Voiceover Student Blog #1

So you want to be a voiceover professional?

Me too! Hi I’m Jason. I’m a client of Lesley’s, and I’m going to be filling in for a while writing this blog. I’m here to tell you all about my experience working with Lesley, and what it’s like to get into the voice over industry from day one.

Since I was a kid, I’ve always done funny voices. Usually when telling jokes or goofing around with my friends. I also love listening to audio books. So when I started reading chapter books aloud to my kids (Harry Potter, Percy Jackson, etc.) I tried to read them the way they would sound as audio books. After a few years of doing that nearly every night, I started to think that maybe I could do it professionally.

When I truly decided to get into voiceover, the first thing I did was what we all do now when we need info, I Googled it. All of the results had three pieces of advice in common:

  1. Listen to the professionals.
  2. Practice and develop your ability.
  3. Find a good voice over coach.

After another Google Search, I found Lesley . She works with clients from across the country  (via Skype) but luckily for me, we live in the same city so I scheduled an appointment with her via email.

My first session with her was a real eye-opener.
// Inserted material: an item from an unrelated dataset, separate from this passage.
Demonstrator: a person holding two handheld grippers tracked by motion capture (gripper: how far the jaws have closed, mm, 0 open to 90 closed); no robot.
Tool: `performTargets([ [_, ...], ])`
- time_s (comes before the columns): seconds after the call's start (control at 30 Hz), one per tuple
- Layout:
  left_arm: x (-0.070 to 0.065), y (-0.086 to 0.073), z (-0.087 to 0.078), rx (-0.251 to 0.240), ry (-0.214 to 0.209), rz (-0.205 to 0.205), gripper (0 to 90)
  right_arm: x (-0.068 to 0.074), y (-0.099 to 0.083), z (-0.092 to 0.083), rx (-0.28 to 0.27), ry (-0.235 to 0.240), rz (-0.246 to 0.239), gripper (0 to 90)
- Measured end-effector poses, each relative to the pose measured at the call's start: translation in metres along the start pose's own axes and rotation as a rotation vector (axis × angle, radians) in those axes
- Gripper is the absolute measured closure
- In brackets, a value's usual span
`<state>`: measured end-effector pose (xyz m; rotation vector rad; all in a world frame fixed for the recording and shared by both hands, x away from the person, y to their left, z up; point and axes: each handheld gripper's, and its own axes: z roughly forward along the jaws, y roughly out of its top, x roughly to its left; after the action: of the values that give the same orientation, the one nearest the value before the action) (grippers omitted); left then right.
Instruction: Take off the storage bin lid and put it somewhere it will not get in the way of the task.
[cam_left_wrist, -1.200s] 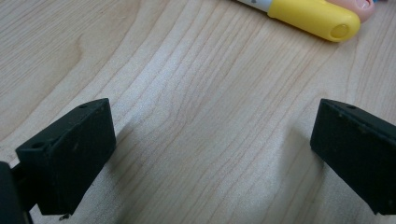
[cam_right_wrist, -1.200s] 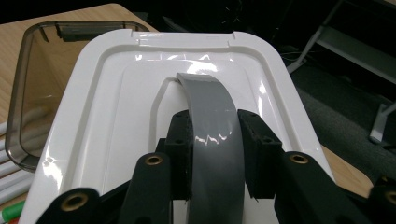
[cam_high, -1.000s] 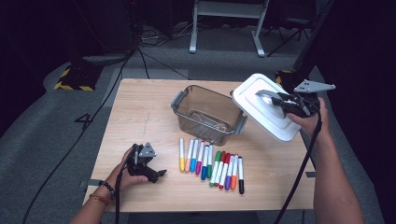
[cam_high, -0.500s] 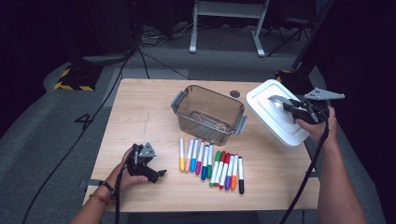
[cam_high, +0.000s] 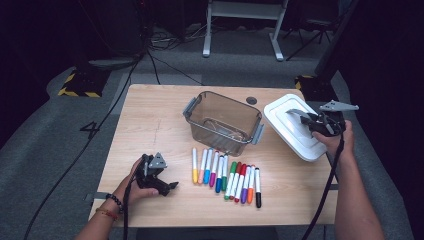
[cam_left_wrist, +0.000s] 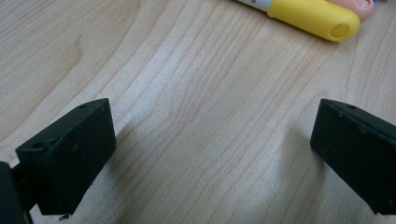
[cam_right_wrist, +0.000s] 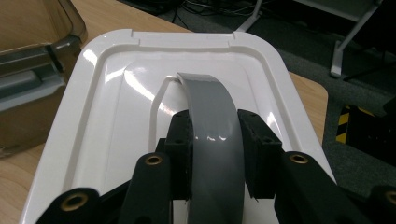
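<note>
A white box lid (cam_high: 290, 127) with a grey strap handle (cam_right_wrist: 212, 112) lies low over the table's right edge, beside the clear grey bin (cam_high: 222, 122). My right gripper (cam_high: 306, 118) is shut on that handle, and the right gripper view has both pads pressing the strap's sides (cam_right_wrist: 214, 135). Whether the lid rests fully on the table I cannot tell. My left gripper (cam_high: 168, 187) rests on the table at the front left, open with bare wood between its jaws (cam_left_wrist: 210, 149). A yellow marker cap (cam_left_wrist: 310, 14) lies just beyond it.
A row of several coloured markers (cam_high: 225, 175) lies in front of the bin, to the right of my left gripper. The wooden table (cam_high: 150, 120) has free room at the left and back left. A dark floor with cables surrounds it.
My right gripper has carried the lid from above the bin's right side to the right and down toward the table's right edge. The left gripper has stayed put.
</note>
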<state>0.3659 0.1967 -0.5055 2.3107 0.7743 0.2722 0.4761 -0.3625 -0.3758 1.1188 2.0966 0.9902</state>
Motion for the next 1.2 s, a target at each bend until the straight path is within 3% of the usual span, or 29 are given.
performTargets([
  [0.5,0.0,0.0,0.0,-0.001,-0.001,0.0,0.5,0.004,-0.021,0.037,0.08,0.015,0.027,67.3],
  [1.2,0.0,0.0,0.0,-0.002,-0.001,0.001,0.5,0.022,-0.03,0.068,0.114,0.054,0.038,67.2],
])
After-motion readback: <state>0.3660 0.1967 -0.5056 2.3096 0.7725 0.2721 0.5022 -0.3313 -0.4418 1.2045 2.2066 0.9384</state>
I really enjoyed the relaxed atmosphere and friendly approach that Lesley brings as a part of her coaching style. We started by getting to know each other.

We talked about the different areas where people can do voicework professionally such as animation, video games, commercials, audio books, and more. Then specifically the areas in which I would be interested working.
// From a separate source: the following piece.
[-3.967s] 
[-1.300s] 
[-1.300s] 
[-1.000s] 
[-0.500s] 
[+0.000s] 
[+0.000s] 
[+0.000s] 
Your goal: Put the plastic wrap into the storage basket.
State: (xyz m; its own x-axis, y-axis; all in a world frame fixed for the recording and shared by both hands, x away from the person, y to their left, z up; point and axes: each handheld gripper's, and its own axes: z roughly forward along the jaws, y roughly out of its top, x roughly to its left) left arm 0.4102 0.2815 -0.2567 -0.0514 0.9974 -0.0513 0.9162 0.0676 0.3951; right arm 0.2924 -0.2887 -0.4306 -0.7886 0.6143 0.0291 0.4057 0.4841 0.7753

After discussing career options, we went through some exercises. Obviously each client is different in their experience, skill level, and in the areas where they need improvement. Lesley’s abilities as a coach are grounded in her professional experience as a casting director. She knows what to listen for in a successful audition, so she can help you sound your best.
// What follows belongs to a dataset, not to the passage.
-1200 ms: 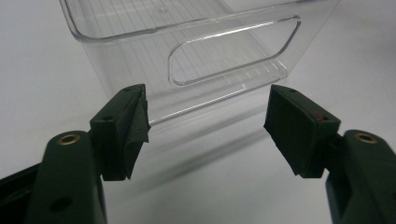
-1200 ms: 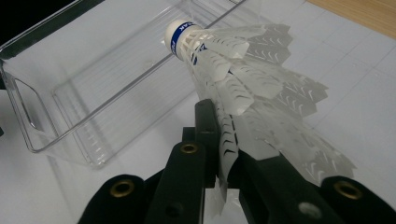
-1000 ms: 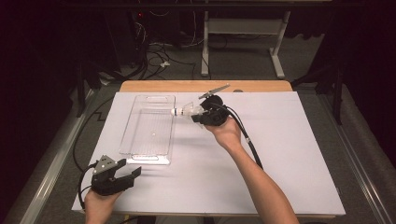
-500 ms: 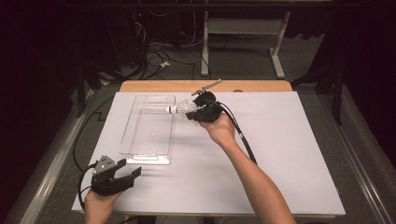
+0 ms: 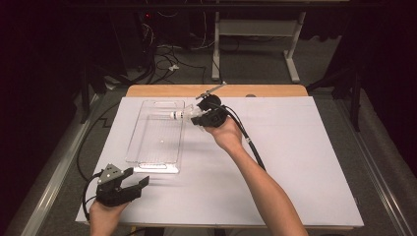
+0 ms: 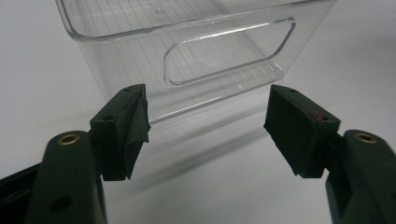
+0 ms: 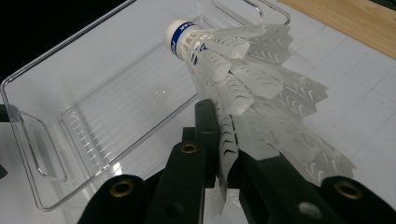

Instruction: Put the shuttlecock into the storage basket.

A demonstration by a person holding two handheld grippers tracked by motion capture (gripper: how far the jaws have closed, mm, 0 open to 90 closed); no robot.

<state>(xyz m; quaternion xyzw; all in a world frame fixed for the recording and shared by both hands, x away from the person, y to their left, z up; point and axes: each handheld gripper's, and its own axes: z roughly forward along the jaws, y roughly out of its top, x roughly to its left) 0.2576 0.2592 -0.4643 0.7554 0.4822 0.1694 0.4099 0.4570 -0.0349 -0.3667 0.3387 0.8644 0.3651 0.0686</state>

We started as many voice coaches do, with breathing exercises. Its amazing how little we think about something we literally do every second of our lives. I was surprised by how much of good voice work is physical. Controlling your diaphragm, and making the most of the fuel you’re taking in to power your instrument.

Then we moved on to articulation, think of your lips, your jaw, and your tongue as the parts of a machine. They all have to work in harmony to produce the desired sound. As is the case with any physical activity, its always best to stretch before you begin. So to wrap things up, we did some tongue twisters.

After warming up, we moved on to inflectional changes. Many people don’t realize just how much of “voice acting” is actual “acting.” This was the exercise I found the most interesting: Try saying the word “Yes” 3 times each to indicate certainty, indecision, and sarcasm. Try saying the word “No” 3 times to each to indicate certainty, indecision, surprise, annoyance, and delight. Say the sentence “I’ll be there” 3 times each to indicate determination, pleased agreement, surprised, and annoyance. We did more, but you get the idea.

Then I asked her about about demos. I was relieved when Lesley told me that her advice was to wait, work on improving your abilities, and then make a few short recordings targeted specifically at the kind of jobs you’re hoping to get. One of the things I read when researching Voice coaches was that if a potential voice coach wants you to spend money right away making a demo with them, you should treat it as a red flag.

The average casting director makes their decision within 10 seconds of listening to your voice. So you don’t need to do one long recording showcasing all of your different abilities. Just do a quick example of a car commercial. Do a short political ad, etc. Lesley shared some great resources with me, like websites that have a library of scripts from previous advertising campaigns.

Finally, I was given homework. Lesley gave me a guide for how to create character voices. It begins with a voice… Any voice. The next step is to put that Voice through a series of filters. Make it go as high or as low, as loud or soft as you can. Use your teeth nose lips and tongue to change the voice.

I scheduled my next appointment with her and went home to download some scripts and start practicing!